Gather all lines in the records below that include the word "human".

Saved entries.
╭──

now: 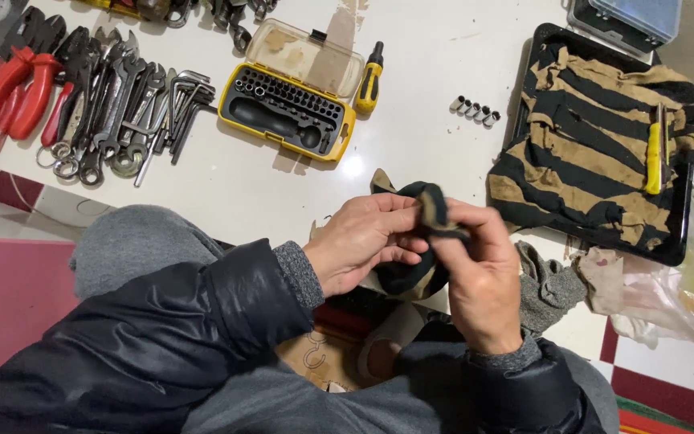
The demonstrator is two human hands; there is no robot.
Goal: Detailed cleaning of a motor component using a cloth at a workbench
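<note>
We hold a black-and-tan striped cloth [421, 241] near the middle, over our lap. Our left hand [363, 241] has its grip closed on it, and our right hand [479, 277] pinches its upper fold, fingers shut. Far left lie wrenches [118, 104] and red pliers [14, 84]; a yellow bit case [287, 108] sits open beyond. Far right, a tray [668, 249] carries more striped fabric [588, 153] and a yellow tool [654, 153]. Sockets [474, 111] line the worktop [427, 145].

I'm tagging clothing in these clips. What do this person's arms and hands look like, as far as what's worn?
Both arms wear a glossy black puffer jacket with quilted seams. Grey knitted cuffs of an inner layer poke out at each wrist. The left hand and right hand are bare: no gloves, and no rings or watch visible.
</note>
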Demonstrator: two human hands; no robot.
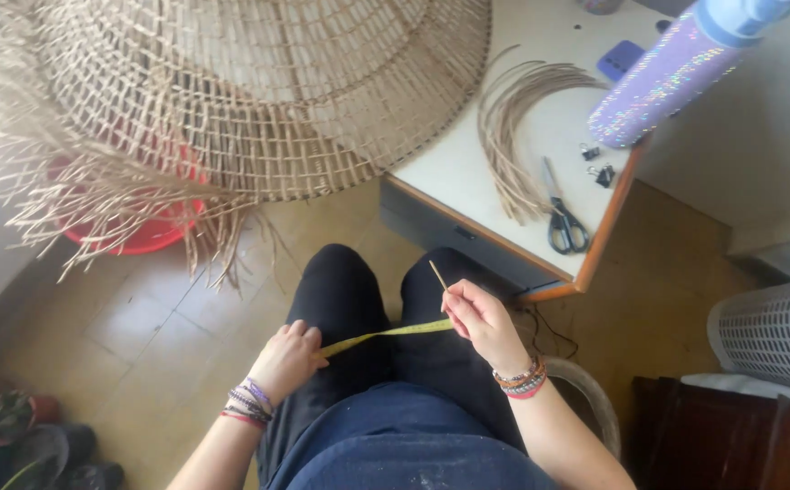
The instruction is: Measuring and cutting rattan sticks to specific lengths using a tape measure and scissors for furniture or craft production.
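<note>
Left hand point(288, 359), right hand point(481, 319): fingers pinch yellow tape measure point(386, 333) taut; right also grips stick point(437, 274).

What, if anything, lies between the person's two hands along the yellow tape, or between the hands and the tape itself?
Nothing visible does. The left hand and right hand both grip the tape directly, and it runs taut and unbroken between them over the lap. The right hand also pinches a thin stick, which points up, clear of the tape's span.

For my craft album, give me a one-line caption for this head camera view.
Left hand and right hand stretch a yellow tape measure over the lap beside a large woven basket.
</note>
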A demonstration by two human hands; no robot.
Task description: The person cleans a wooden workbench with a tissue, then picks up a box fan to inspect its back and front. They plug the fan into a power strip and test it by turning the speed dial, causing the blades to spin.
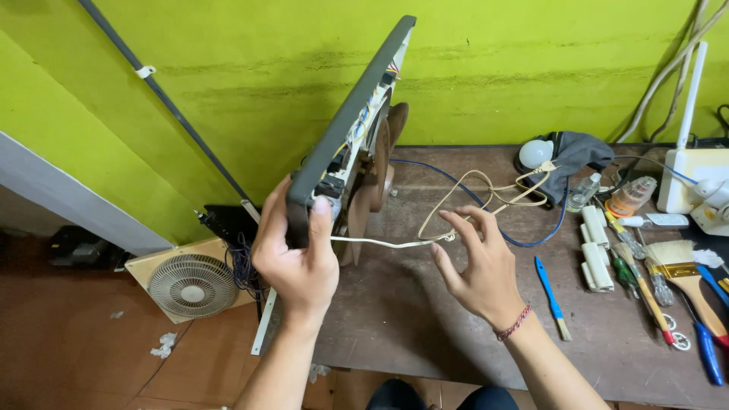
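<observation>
My left hand grips the near corner of a dark square fan housing, held up on edge over the workbench. Its brown blades and coloured wiring face right. A cream power cord runs from the housing across the bench. My right hand is spread open beside the housing, fingertips touching or just above the cord, holding nothing.
To the right lie a blue-handled brush, a paintbrush, screwdrivers, white plugs, a bulb, a grey cloth and a white router. A small box fan sits on the floor at left.
</observation>
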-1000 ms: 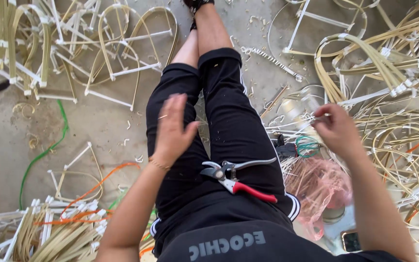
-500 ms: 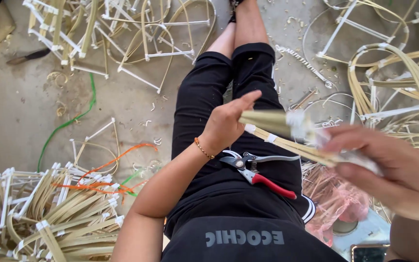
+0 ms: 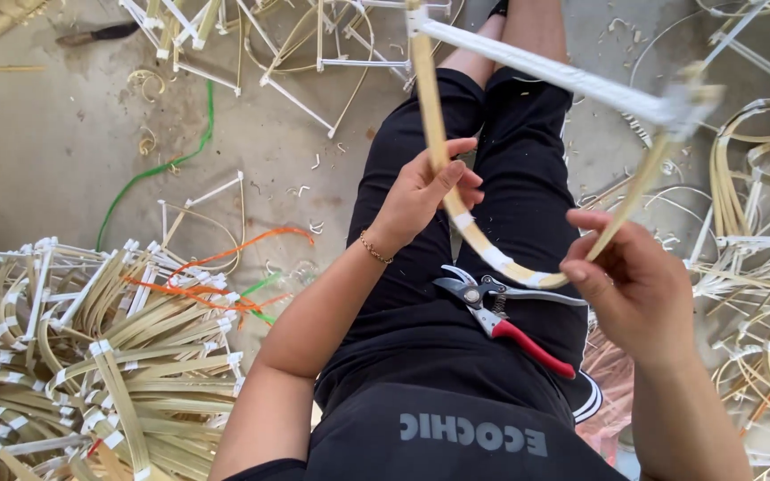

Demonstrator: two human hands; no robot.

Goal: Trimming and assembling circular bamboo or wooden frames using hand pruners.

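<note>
Bamboo frame (image 3: 528, 169), D-shaped, gripped above lap: left hand (image 3: 425, 191) at nine o'clock, right hand (image 3: 634, 285) at four. Inspection step, probably; pruning shears (image 3: 501, 312) within reach at six for trimming.

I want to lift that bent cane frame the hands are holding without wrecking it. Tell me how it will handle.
The cane frame is probably light: the left hand and right hand hold it up by fingertips. Its thin strips curve smoothly, so it likely flexes rather than snaps. The white taped joints may loosen if twisted.
</note>
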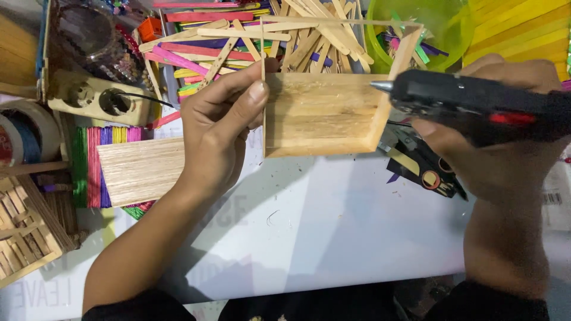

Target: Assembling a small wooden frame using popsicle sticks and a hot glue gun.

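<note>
Closest to you, your right hand [505, 148] is wrapped tight around a black hot-glue gun with a red trigger [482, 107], fingers curled under its body. The gun lies almost level, its long axis running right to left, and its metal nozzle [380, 86] points straight away from that grip toward your other hand. The tip sits right at the upper right edge of the open box built of pale wooden craft sticks [324, 113], touching it or just short of it; you cannot tell which from here.

Your left hand [223, 128] holds the opposite side of that box, thumb pressed on its front face and fingers pinching the left wall, so the box spans the gap between your two grips, above the white table sheet [309, 220].

Left of and just below the left grip lies a flat panel of pale sticks [140, 169] over a coloured stick mat [89, 166]. Beyond the box, a loose heap of plain and coloured craft sticks [250, 41] and a translucent green plastic bowl [449, 21].
</note>
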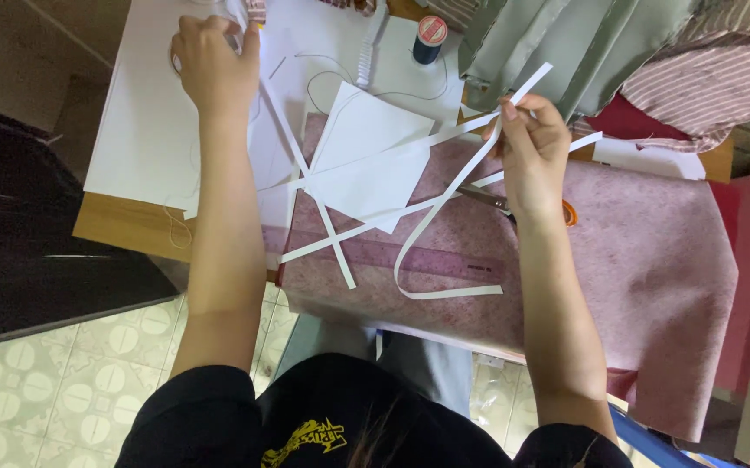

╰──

OUTPUT BELOW.
The demonstrator is two human hands; there is no robot.
Demonstrator: two human hands; no robot.
A demonstration by two human hands; no robot.
Demonstrator: two human hands; no robot.

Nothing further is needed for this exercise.